◆ **Try it**
Please output exactly the part of the records below that opens with the line containing "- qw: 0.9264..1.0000" and closes with the line containing "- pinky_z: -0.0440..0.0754", both lines included, and nothing else.

◆ **Dataset**
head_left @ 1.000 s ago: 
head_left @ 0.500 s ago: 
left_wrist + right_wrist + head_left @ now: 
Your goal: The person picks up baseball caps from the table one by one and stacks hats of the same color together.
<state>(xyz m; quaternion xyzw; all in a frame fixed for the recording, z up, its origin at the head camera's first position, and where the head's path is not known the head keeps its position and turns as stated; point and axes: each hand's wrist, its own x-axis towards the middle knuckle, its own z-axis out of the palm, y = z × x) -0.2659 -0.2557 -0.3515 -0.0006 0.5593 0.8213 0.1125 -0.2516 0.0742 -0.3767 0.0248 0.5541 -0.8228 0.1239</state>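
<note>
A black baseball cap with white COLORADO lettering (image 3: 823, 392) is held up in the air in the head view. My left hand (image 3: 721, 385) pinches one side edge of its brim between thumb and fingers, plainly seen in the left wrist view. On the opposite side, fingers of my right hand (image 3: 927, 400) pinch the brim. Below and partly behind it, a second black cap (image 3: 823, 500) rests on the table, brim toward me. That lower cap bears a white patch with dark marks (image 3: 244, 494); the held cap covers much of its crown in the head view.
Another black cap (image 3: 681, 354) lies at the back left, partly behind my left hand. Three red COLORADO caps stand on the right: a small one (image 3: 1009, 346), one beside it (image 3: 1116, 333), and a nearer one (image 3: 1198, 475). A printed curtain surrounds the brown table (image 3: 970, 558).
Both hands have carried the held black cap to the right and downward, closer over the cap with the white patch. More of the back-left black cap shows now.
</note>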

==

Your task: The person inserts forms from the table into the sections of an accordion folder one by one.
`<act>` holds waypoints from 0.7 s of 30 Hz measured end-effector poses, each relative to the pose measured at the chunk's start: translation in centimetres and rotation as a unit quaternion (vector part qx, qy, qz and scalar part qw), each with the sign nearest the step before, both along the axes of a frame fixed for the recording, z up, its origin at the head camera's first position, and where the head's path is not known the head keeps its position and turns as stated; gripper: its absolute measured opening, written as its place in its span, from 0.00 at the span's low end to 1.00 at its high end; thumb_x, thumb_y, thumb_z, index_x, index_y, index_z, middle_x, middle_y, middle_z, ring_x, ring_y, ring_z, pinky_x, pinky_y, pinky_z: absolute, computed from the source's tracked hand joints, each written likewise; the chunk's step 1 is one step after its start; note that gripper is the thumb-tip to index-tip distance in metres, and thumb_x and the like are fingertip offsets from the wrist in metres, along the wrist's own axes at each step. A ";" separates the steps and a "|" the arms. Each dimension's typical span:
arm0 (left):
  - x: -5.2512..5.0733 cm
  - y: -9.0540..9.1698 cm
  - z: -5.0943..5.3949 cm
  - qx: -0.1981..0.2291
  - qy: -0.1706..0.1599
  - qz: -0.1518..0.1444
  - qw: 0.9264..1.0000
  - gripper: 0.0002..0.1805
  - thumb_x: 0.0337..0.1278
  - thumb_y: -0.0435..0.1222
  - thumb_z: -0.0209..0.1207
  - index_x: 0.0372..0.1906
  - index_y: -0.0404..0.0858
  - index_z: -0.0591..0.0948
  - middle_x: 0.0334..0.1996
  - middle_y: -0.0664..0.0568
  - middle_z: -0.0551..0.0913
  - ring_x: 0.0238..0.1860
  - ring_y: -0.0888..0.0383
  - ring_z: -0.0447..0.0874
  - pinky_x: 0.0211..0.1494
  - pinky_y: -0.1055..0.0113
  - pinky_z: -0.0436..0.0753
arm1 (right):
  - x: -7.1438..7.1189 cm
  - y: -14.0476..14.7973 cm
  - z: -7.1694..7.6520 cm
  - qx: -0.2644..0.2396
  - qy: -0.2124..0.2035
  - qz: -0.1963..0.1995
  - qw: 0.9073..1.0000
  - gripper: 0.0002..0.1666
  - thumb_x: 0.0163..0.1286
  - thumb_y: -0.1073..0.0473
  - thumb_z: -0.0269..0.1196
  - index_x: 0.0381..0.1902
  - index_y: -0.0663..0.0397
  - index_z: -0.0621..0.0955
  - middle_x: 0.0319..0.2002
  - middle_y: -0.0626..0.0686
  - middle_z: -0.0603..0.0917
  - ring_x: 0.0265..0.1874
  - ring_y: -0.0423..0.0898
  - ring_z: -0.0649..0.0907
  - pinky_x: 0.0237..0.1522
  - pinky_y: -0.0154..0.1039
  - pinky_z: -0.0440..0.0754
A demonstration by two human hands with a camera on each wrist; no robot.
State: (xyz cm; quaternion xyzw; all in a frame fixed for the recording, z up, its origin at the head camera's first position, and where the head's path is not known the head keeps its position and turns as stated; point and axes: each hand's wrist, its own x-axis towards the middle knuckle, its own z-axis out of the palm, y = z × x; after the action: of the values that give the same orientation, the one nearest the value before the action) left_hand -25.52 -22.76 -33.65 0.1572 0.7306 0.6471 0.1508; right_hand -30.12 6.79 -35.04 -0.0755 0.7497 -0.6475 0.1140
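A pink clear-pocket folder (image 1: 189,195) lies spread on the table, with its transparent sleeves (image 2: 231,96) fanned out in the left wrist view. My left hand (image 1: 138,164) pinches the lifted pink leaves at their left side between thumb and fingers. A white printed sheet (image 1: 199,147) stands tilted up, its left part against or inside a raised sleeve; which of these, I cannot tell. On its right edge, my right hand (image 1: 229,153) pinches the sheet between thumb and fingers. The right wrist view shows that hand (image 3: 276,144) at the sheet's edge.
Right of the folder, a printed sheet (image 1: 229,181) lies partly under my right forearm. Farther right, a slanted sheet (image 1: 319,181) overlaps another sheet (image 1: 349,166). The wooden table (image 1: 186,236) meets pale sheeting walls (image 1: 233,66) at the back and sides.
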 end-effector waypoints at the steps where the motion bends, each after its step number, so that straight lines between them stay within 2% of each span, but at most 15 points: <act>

◆ **Written response**
  - qw: 0.9264..1.0000
  - gripper: 0.0002..0.1805
  - thumb_x: 0.0337..0.1278
  - thumb_y: -0.0435..0.1222
  - thumb_z: -0.0209..0.1207
  - index_x: 0.0372..0.1906
  - index_y: -0.0404..0.0858
  - index_z: -0.0591..0.0948
  - middle_x: 0.0334..0.1996
  - middle_y: -0.0664..0.0568
  - middle_z: -0.0551..0.0913
  - ring_x: 0.0238..0.1860
  - ring_y: -0.0888..0.0383
  - ring_z: -0.0447..0.0874
  - pinky_x: 0.0211..0.1494
  - pinky_y: -0.1055..0.0113
  - pinky_z: -0.0436..0.0753
arm1 (right):
  - x: -7.1438..7.1189 cm
  - y: -14.0476..14.7973 cm
  - z: -7.1694..7.6520 cm
  - qx: -0.2644..0.2396
  - qy: -0.2124..0.2035
  - qz: -0.1963..0.1995
  - qw: 0.9073..1.0000
  - gripper: 0.0002..0.1666
  - thumb_x: 0.0163..0.1286
  - thumb_y: -0.1073..0.0473
  - thumb_z: -0.0269..0.1196
  - index_x: 0.0381..0.1902
  - index_y: -0.0663..0.0397
  - index_z: -0.0621..0.0955
  - middle_x: 0.0319..0.2002
  - middle_y: -0.0626..0.0686
  - middle_z: -0.0603..0.0917
  - ring_x: 0.0265..0.1874
  - ring_y: -0.0423..0.0898
  - ring_z: -0.0649..0.0907
  - pinky_x: 0.0237..0.1522
  - pinky_y: -0.0154..0.1039
  - pinky_z: -0.0440..0.0754

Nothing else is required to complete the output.